JERUSALEM – Israeli tanks rolled into a Palestinian village on the southern fringes of Jerusalem early Tuesday in response to persistent Palestinian gunfire on a nearby Israeli neighborhood.
Israel's nighttime incursion into the village of Beit Jalla was the latest in a series of violent events that stretched through the day Monday, increasing tensions in the Mideast conflict.
In the morning, Israeli helicopters in the West Bank town of Ramallah fired rockets that killed a senior PLO leader, the highest-ranking Palestinian slain in years. In the afternoon, Palestinian gunmen struck back, shooting dead an Israeli motorist in the West Bank.
On Monday night, the Palestinian militants in Beit Jalla opened fire on Gilo, a Jewish neighborhood on the far side of a valley separating the two communities. Gilo was built on land Israel captured in the 1967 Mideast war and now forms the southern edge of Jerusalem. The Palestinians want it as part of a future state.
Israeli forces shot back, and after on-and-off exchanges of fire that lasted for hours, Israeli tanks accompanied by bulldozers rumbled into the village.
In Beit Jalla, mosque loudspeakers called on people to take to the streets to resist the Israelis. A heavily Christian community, Beit Jalla has several important churches and Christian holy sites, making the Israeli entry especially sensitive.
An Israeli military statement said the operation was "limited in time" and that the army had moved in to the village after many gunfire attacks on Gilo. It said the military would try to refrain from damage to holy sites and injuries to Palestinians and foreign citizens.
Israeli forces fired flares in the nighttime sky.
The Israelis appeared to be carrying out a similar operation in the southern Gaza Strip. Israeli tanks and bulldozers moved into Palestinian-controlled territory at the Rafah refugee camp near the Egyptian border, Palestinian security sources said.
Israeli bulldozers tore down several structures, as Palestinian gunmen fired at them. Two Palestinian women were wounded by Israeli gunfire, the officials said.
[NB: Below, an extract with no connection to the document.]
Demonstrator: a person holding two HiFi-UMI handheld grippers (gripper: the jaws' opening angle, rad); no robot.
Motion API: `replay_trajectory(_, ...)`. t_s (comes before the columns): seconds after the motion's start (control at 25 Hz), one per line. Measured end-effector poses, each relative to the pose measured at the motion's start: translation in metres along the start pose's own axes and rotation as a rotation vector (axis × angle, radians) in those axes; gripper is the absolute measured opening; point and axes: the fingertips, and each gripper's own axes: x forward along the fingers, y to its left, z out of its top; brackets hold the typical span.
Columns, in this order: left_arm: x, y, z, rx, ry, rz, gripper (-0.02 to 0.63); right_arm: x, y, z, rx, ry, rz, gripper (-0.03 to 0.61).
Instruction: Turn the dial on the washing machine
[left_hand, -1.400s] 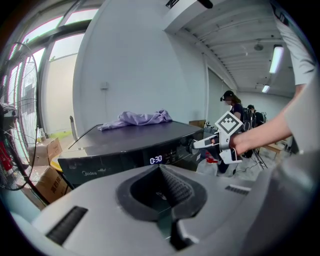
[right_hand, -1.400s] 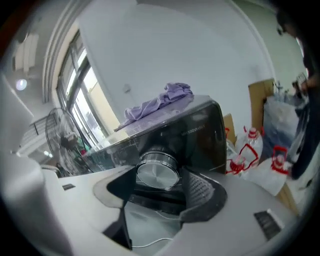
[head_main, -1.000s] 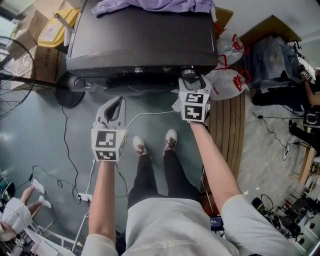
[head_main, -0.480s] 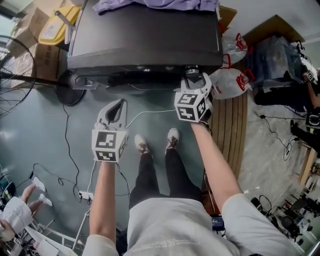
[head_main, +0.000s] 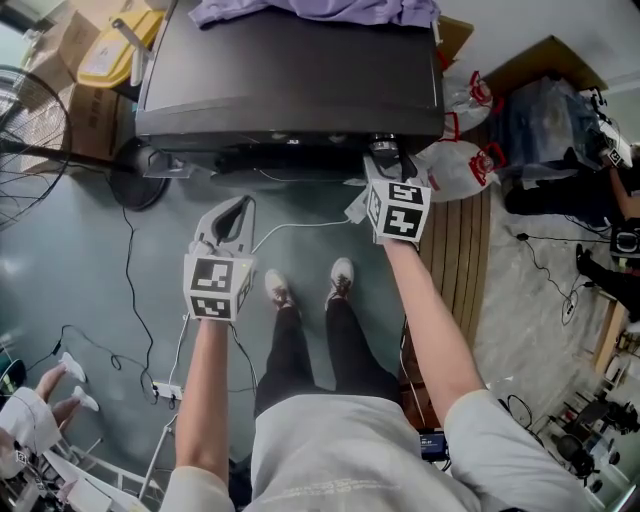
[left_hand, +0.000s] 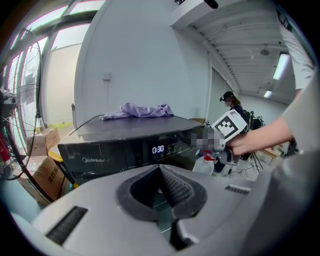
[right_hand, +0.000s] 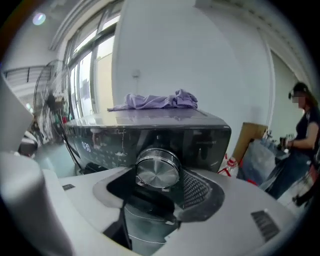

Palestinian gunmen and Israeli forces have frequently clashed in the area.
In several recent incursions, Israeli forces have moved in and destroyed Palestinian security buildings and outposts used by Palestinian gunmen, and then withdrawn within hours.
There was no immediate Israeli military comment on the operations in Gaza.
On Monday, the Israeli helicopters shot two missiles through the office windows of Mustafa Zibri, 63, leader of the hard-line Popular Front for the Liberation of Palestine.
Thousands of angry Palestinian protesters poured into the streets and a red-eyed Yasser Arafat declared three days of mourning for Zibri. In immediate retaliation, PFLP gunmen killed an Israeli in an ambush on a car in the West Bank.
The Palestinian Authority said in a statement that Israel was waging an "all-out war," while Israel said Zibri was involved in bombing attacks and was planning more.
Throughout 11 months of conflict, Israel has targeted Palestinians believed responsible for attacks against its soldiers and civilians, but most were considered midlevel operatives, such as bombmakers. Zibri was one of the top five figures in Arafat's PLO. The killing took place barely 200 yards from Arafat's West Bank headquarters in Ramallah.
Nabil Aburdeneh, an Arafat adviser, accused President Bush of a pro-Israeli bias that, Aburdeneh said, encouraged Israel to carry out the killing.
"This policy of assassinations which is being conducted with a green light from the United States will push the area into a new cycle of violence and danger," Aburdeneh said.
The United States has condemned the targeted killings. However, Bush has been sharply critical of Arafat, saying he could do more to rein in militants.
In the Monday morning helicopter attack, Zibri was sitting at his desk in his second-floor Ramallah apartment which doubled as PFLP headquarters. Rockets came through two windows of his corner office, decapitating Zibri and scorching the walls. No one else was hurt.
The windows of other apartments were shattered, but no one was seriously hurt.
Zibri returned to the West Bank from exile in 1999, and last year became leader of the PFLP, which has opposed the strategy of the past decade's peace talks with Israel.
According to Palestinian human rights activists, about 50 Palestinians have been killed in targeted Israeli attacks. While most were militants, the victims have included women and children who were bystanders.
Zibri was the most prominent Palestinian killed in recent years. In 1988, Israeli commandos shot and killed Khalil Al Wazir, the PLO military chief, in a raid of his Tunis, Tunisia, home. In 1995, Fathi Shakaki, leader of Islamic Jihad, was gunned down outside a Malta hotel in an attack widely attributed to Israel.
The latest violence further diminished prospects for truce talks between Arafat and Israeli Foreign Minister Shimon Peres.
"Can anybody think of negotiations now with these assassins and killers in the Israeli government?" Palestinian Information Minister Yasser Abed Rabbo said.
Eight Israelis and five Palestinians were killed over the past three days in the latest surge of violence. Since last September, 589 people on the Palestinian side have been killed, and 162 on the Israeli side.